*TASK DETAILS*: Your copy should hold every record verbatim and none of the pictures.

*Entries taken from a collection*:

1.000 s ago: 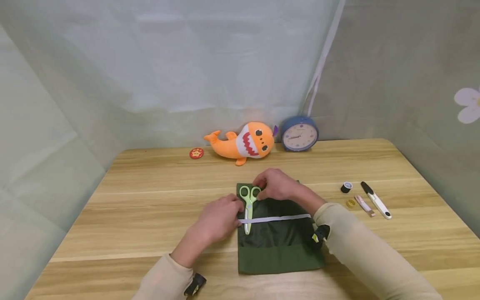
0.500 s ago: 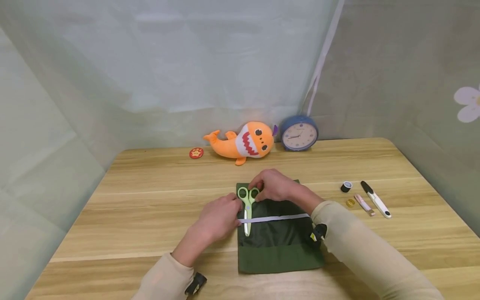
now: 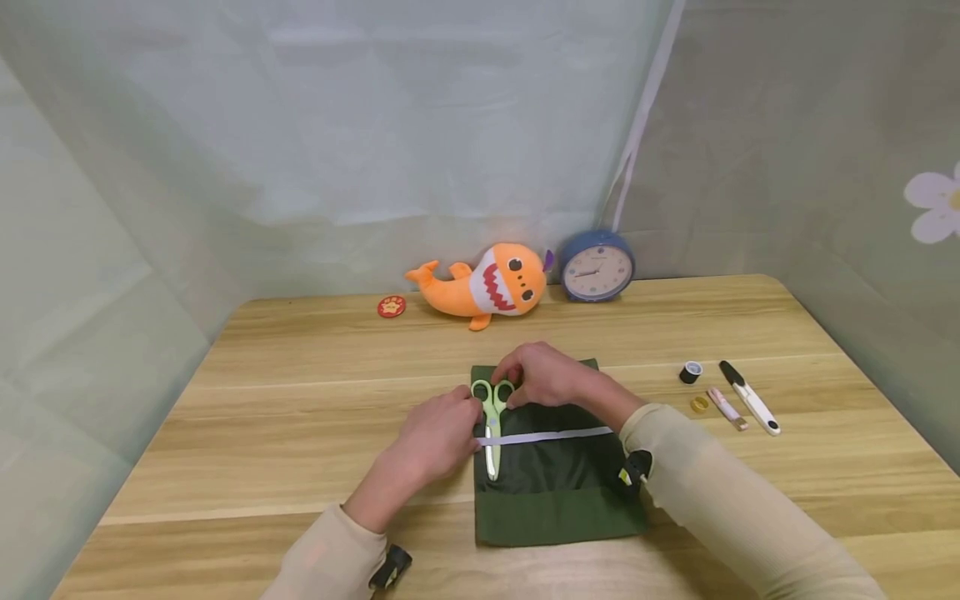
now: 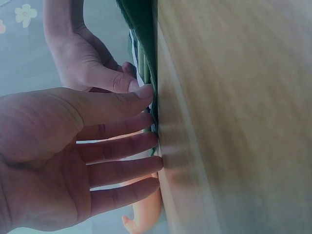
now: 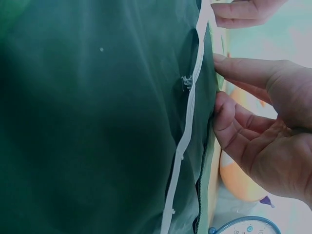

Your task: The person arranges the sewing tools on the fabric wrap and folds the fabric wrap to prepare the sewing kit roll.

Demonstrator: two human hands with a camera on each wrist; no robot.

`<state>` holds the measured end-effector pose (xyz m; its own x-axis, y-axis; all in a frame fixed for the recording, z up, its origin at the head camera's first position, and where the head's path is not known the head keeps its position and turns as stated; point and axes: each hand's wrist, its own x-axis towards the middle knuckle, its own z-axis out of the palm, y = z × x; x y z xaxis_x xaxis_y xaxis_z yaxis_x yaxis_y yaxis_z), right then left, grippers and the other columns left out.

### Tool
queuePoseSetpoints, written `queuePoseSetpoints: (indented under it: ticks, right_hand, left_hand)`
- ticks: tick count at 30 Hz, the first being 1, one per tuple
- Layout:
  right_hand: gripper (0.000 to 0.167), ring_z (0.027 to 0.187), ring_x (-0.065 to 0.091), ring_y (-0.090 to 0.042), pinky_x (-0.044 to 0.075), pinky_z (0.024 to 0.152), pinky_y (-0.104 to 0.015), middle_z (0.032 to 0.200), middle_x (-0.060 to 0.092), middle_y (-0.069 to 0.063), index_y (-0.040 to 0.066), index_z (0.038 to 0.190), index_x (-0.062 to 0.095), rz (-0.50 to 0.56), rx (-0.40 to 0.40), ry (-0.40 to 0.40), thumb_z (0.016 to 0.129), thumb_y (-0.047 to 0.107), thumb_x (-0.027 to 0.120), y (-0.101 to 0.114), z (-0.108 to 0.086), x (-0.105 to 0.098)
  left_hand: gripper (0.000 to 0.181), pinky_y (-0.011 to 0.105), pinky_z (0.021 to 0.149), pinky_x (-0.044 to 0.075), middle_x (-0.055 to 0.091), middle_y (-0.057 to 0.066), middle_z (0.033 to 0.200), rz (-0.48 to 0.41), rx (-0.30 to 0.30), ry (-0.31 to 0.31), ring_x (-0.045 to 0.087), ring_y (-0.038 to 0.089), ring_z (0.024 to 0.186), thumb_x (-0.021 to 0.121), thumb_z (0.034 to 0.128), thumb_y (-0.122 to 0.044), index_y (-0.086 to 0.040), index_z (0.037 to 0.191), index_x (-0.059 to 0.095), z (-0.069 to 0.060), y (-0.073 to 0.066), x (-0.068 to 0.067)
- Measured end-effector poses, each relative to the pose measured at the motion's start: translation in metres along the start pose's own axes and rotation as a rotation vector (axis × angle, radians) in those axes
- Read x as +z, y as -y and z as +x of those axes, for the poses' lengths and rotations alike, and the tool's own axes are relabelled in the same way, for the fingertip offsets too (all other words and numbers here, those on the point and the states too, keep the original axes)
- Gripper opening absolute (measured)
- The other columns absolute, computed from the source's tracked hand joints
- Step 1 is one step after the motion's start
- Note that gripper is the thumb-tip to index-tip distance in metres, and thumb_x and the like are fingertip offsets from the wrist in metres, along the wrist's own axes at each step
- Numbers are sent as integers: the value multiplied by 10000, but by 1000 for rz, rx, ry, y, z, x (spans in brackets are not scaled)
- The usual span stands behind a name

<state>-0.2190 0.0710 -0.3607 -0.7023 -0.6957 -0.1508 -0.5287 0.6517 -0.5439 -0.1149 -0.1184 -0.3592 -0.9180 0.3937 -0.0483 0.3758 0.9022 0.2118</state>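
Note:
Light green scissors (image 3: 492,421) lie upright along the left side of a dark green cloth (image 3: 558,517), their blades passing under a white elastic band (image 3: 555,436). My right hand (image 3: 546,375) pinches the right handle loop between thumb and fingers. At the cloth's left edge, my left hand (image 3: 438,433) rests with its thumb by the band's end. The left wrist view shows that left hand (image 4: 58,156) with straight fingers touching the cloth edge and table. In the right wrist view, the right hand (image 5: 273,117) has curled fingers beside the band (image 5: 187,122).
An orange plush shark (image 3: 480,287), a blue clock (image 3: 597,267) and a red round badge (image 3: 392,307) stand or lie at the table's back. To the right lie a black thread spool (image 3: 691,372), a yellow ring (image 3: 699,404), a pink-and-white item (image 3: 727,409) and a black-and-white tool (image 3: 750,398).
The scissors have slid toward the cloth's front edge, their tips further beyond the band. My right hand has moved slightly left and nearer with them. My left hand stays nearly still.

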Motion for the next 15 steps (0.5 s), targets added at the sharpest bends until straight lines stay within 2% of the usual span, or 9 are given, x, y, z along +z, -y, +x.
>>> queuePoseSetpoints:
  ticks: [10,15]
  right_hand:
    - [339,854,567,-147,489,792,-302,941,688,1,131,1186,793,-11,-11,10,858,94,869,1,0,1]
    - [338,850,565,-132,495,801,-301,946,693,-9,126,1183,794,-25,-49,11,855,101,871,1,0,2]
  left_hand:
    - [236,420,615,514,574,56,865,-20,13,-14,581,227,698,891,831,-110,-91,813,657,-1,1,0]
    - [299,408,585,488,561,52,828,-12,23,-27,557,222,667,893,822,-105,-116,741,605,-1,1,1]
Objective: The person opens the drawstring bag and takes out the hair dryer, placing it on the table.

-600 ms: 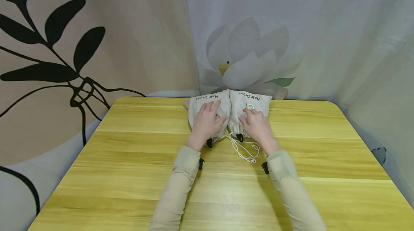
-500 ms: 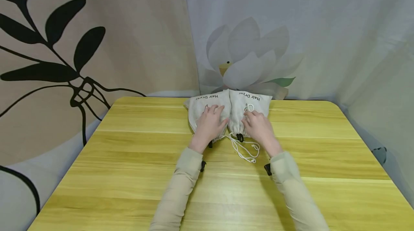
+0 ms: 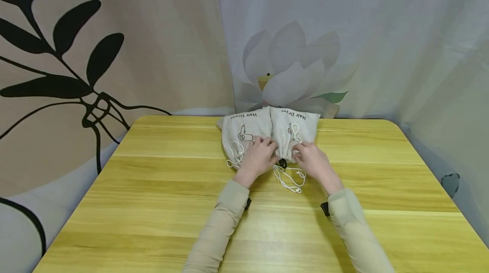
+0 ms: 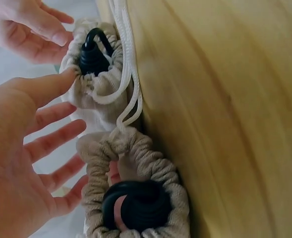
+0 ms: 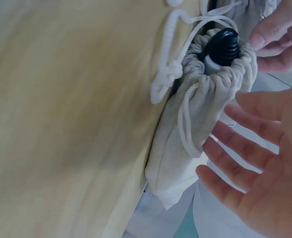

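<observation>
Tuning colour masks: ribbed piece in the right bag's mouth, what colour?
Black; the ribbed piece shows best in the right wrist view.

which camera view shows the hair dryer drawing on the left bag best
Head view: the drawing on the left bag faces the camera, mostly uncovered. The left wrist view shows that bag's gathered mouth; neither wrist view shows the drawing.

The left bag (image 3: 244, 125) and right bag (image 3: 282, 135) lie side by side, touching, at the far edge of the bench (image 3: 153, 188), a curtain (image 3: 172, 43) behind them. A cord (image 3: 296, 190) lies on the bench just in front of the right bag.
</observation>
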Demonstrator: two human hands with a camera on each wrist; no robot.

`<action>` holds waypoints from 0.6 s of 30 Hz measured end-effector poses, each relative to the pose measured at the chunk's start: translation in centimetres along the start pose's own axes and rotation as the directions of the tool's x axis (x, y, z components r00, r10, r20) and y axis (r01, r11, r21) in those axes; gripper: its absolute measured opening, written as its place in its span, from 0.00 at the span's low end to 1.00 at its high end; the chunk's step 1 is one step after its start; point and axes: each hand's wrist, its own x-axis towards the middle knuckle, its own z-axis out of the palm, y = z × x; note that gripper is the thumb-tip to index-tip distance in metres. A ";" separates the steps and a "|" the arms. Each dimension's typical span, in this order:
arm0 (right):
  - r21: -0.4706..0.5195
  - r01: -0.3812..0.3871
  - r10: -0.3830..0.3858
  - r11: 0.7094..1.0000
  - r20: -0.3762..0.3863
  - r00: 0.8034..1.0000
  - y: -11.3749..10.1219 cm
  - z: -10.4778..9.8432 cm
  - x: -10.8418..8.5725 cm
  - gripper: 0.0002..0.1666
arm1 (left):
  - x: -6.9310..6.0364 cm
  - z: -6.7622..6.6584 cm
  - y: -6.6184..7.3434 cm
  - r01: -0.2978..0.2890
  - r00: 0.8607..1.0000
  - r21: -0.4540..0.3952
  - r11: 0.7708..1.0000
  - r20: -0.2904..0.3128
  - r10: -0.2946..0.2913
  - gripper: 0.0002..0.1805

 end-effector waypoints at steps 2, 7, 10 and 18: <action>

*WRITTEN ANSWER*:
1.000 s ago: 
0.500 s ago: 
now: 
now: 
now: 

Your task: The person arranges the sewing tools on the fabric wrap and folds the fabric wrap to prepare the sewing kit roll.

Demonstrator: two human hands with a camera on each wrist; no robot.

`<state>` holds the measured end-effector pose (xyz m; its own x-axis, y-axis; all in a frame fixed for the recording, z up, its origin at the head camera's first position, and where the head's path is not known the head keeps its position and turns as stated; point and axes: each hand's wrist, its own x-axis towards the middle knuckle, its own z-axis out of the palm, y = z × x; x y z xaxis_x xaxis_y xaxis_z yaxis_x yaxis_y yaxis_z), right then left, grippers and the other columns left out.

### Tool
queuePoseSetpoints, written `queuePoseSetpoints: (indented under it: ticks, right_hand, left_hand)`
- ticks: tick count at 30 Hz, the first being 1, one per tuple
- Layout:
  right_hand: gripper (0.000 to 0.167), ring_z (0.027 to 0.187), ring_x (-0.065 to 0.091), ring_y (-0.090 to 0.042), pinky_x (-0.044 to 0.075), pinky_z (0.024 to 0.152), pinky_y (-0.104 to 0.015), middle_z (0.032 to 0.200), middle_x (-0.060 to 0.092), middle_y (-0.069 to 0.063), index_y (-0.040 to 0.066), index_z (0.038 to 0.190), index_x (-0.062 to 0.095), rz (-0.50 to 0.56), rx (-0.40 to 0.40), ry (-0.40 to 0.40), thumb_z (0.016 to 0.129), thumb_y (-0.047 to 0.107), thumb_x (-0.027 to 0.120), y (-0.101 to 0.114), z (-0.108 to 0.086), x (-0.105 to 0.098)
  left_hand: gripper (0.000 to 0.181), pinky_y (-0.011 to 0.105), pinky_z (0.021 to 0.149), pinky_x (-0.044 to 0.075), middle_x (-0.055 to 0.091), middle_y (-0.057 to 0.066), middle_z (0.033 to 0.200), rz (-0.48 to 0.41), rx (-0.30 to 0.30), ry (-0.31 to 0.31), ring_x (-0.045 to 0.087), ring_y (-0.038 to 0.089), ring_z (0.024 to 0.186), thumb_x (-0.021 to 0.121), thumb_z (0.034 to 0.128), thumb_y (-0.122 to 0.044), index_y (-0.086 to 0.040), index_z (0.037 to 0.191), index_x (-0.059 to 0.095), z (-0.069 to 0.060), y (-0.073 to 0.066), x (-0.068 to 0.067)
- Measured end-effector poses, each relative to the pose measured at the motion's start: translation in metres along the start pose's own axes and rotation as a rotation vector (axis × angle, radians) in those axes
- Read x as +z, y as -y and z as +x of those axes, for the poses' lengths and rotations alike, and the tool's own axes are relabelled in the same way, for the fingertip offsets too (all other words and numbers here, those on the point and the states too, keep the original axes)
- Gripper opening absolute (measured)
- The other columns absolute, computed from the source's tracked hand joints
- Step 1 is one step after the motion's start
- Note that gripper is the thumb-tip to index-tip distance in metres, and thumb_x and the like are fingertip offsets from the wrist in metres, along the wrist's own axes at each step
- Numbers are sent as integers: the value multiplied by 10000, but by 1000 for rz, rx, ry, y, z, x (spans in brackets are not scaled)
- The usual span stands behind a name

<state>-0.2190 0.0710 -0.3607 -0.7023 -0.6957 -0.1508 -0.5287 0.6517 -0.5439 -0.1149 -0.1184 -0.3592 -0.9180 0.3937 -0.0483 0.3758 0.9022 0.2118</state>
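Note:
Light green scissors (image 3: 492,421) lie upright along the left side of a dark green cloth (image 3: 558,517), their blades passing under a white elastic band (image 3: 555,436). My right hand (image 3: 546,375) pinches the right handle loop between thumb and fingers. At the cloth's left edge, my left hand (image 3: 438,433) rests with its thumb by the band's end. The left wrist view shows that left hand (image 4: 58,156) with straight fingers touching the cloth edge and table. In the right wrist view, the right hand (image 5: 273,117) has curled fingers beside the band (image 5: 187,122).
An orange plush shark (image 3: 480,287), a blue clock (image 3: 597,267) and a red round badge (image 3: 392,307) stand or lie at the table's back. To the right lie a black thread spool (image 3: 691,372), a yellow ring (image 3: 699,404), a pink-and-white item (image 3: 727,409) and a black-and-white tool (image 3: 750,398).
The scissors have slid toward the cloth's front edge, their tips further beyond the band. My right hand has moved slightly left and nearer with them. My left hand stays nearly still.
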
Motion for the next 15 steps (0.5 s), targets added at the sharpest bends until straight lines stay within 2% of the usual span, or 9 are given, x, y, z along +z, -y, +x.
>>> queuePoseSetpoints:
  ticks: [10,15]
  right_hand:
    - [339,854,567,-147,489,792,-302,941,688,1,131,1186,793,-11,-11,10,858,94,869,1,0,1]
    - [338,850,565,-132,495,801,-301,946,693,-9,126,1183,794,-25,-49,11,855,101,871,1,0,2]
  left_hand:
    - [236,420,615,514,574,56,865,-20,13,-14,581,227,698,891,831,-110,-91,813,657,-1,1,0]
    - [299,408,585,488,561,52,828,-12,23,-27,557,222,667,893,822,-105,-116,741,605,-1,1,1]
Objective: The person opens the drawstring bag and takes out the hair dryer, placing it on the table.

-600 ms: 
-500 ms: 
+0 ms: 
+0 ms: 
+0 ms: 

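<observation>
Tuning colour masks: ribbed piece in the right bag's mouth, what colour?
Black; the ribbed piece shows best in the right wrist view.

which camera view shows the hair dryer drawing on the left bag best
Head view: the drawing on the left bag faces the camera, mostly uncovered. The left wrist view shows that bag's gathered mouth; neither wrist view shows the drawing.

The left bag (image 3: 244, 125) and right bag (image 3: 282, 135) lie side by side, touching, at the far edge of the bench (image 3: 153, 188), a curtain (image 3: 172, 43) behind them. A cord (image 3: 296, 190) lies on the bench just in front of the right bag.
</observation>
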Demonstrator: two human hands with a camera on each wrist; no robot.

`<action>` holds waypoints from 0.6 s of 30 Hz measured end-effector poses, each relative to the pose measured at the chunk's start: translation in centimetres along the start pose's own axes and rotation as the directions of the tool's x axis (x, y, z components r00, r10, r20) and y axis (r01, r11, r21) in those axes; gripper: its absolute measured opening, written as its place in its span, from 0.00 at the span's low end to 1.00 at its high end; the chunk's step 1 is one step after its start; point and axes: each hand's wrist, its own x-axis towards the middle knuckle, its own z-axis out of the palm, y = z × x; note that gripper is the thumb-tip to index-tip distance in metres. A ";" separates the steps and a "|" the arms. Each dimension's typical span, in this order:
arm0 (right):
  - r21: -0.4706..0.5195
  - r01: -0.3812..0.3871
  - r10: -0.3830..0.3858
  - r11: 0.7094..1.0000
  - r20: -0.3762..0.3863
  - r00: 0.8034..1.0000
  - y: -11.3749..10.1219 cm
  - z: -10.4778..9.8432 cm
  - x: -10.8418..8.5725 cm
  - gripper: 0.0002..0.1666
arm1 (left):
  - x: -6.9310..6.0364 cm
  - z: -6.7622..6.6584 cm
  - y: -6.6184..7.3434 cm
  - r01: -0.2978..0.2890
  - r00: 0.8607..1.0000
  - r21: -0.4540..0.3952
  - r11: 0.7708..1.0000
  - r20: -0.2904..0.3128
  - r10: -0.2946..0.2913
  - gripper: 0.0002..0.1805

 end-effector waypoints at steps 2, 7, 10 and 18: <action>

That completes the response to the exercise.